At the time, Lotus was a good company in great shape. The management could have hired people to get stuff done. In hindsight, sure, we can be judgmental, but it is still a failure in my view.
For a company selling licenses for installations, wouldn't having support for all available and upcoming platforms a good thing? Especially when the distribution costs are essentially 0?
This was pre-1983. Forking wasn't a thing at the time. Any kind of code management was cutting edge, and cross-platform shared code wasn't even dreamed of yet.
Forking and merging is a social phenomenom. Sure git makes it easier, but nothing stopping anyone from just copying and pasting as appropriate. Not to mention diff(1) was invented in 1974, and diff3(1) in 1979, so there were already tools to help with this, even if not as well developed as modern tools.
I'm also pretty sure cross-platform code was a thing in 1983. Maybe not to the same extent and ease as now, but still a thing.
Successful 8086 projects were usually written in assembler - no way to get the speed and size down otherwise. I'm pretty sure Lotus 123 was all in assembler.
I'm not an assembly programmer and not very familiar with how that world works, but even then, if the two OSs were for the same architecture (x86), couldn't you still have a cross OS main part and then specific parts that deal with operating system things? I normally think of compiled languages like c being an abstraction over cpu architecture, not operating system api.

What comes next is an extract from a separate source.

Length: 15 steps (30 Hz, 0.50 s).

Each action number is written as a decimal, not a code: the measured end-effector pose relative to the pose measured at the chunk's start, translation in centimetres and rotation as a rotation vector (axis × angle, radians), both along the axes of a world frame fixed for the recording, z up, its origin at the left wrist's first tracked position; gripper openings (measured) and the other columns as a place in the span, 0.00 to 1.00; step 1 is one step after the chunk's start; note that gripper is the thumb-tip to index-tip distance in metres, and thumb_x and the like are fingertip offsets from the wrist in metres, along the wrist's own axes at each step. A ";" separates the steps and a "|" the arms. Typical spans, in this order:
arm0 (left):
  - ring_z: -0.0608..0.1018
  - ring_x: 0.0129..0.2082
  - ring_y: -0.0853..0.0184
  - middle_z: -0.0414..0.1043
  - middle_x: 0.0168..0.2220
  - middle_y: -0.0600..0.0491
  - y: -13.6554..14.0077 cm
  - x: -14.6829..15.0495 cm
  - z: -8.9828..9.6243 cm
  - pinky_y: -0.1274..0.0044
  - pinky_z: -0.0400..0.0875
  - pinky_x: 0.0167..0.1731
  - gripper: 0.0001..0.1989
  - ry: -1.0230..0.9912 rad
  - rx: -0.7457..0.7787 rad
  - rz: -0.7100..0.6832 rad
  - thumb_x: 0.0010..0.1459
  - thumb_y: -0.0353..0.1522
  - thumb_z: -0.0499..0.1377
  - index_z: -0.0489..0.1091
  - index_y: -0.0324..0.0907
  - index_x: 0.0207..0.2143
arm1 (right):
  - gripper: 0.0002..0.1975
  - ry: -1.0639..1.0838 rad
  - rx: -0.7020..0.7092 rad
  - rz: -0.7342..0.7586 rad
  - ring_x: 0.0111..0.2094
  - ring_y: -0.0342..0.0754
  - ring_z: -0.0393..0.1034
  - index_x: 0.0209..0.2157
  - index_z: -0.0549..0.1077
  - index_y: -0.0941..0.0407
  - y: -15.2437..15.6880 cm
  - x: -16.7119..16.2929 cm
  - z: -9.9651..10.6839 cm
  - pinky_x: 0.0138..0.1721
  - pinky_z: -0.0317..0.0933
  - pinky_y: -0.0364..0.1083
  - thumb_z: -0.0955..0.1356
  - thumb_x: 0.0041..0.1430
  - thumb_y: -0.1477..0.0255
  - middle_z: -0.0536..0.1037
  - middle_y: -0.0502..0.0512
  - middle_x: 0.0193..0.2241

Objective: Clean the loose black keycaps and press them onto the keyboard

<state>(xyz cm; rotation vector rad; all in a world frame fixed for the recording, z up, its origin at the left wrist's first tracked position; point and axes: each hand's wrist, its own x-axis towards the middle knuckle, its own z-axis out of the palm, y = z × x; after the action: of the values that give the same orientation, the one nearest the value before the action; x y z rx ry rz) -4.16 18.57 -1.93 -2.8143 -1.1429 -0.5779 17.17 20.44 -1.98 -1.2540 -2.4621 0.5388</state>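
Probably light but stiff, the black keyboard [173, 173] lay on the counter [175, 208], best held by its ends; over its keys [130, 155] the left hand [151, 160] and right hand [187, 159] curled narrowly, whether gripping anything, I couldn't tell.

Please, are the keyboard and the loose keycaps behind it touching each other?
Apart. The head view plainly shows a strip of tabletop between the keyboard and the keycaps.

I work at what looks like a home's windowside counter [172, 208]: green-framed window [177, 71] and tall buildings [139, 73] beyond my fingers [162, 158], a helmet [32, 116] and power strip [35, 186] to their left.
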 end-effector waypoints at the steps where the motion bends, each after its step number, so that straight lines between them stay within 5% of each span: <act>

Yes, you can have common assembler code among platforms, provided they use the same CPU.
From what I've seen of code developed in the 80s, however, asm code was not written to be divided into general and os specific parts. Writing cross-platform code is a skill that gets learned over time, usually the hard way.
> Keep in mind this predates basically ANY kind of source control.
It might be before they were ported to DOS or OS/2, but it definitely wasn't before source control existed (SCCS and RCS were both definitely earlier.)
I've also successfully converted some rather large x86 assembler programs into C, so they could be ported to other platforms. It's quite doable by one person.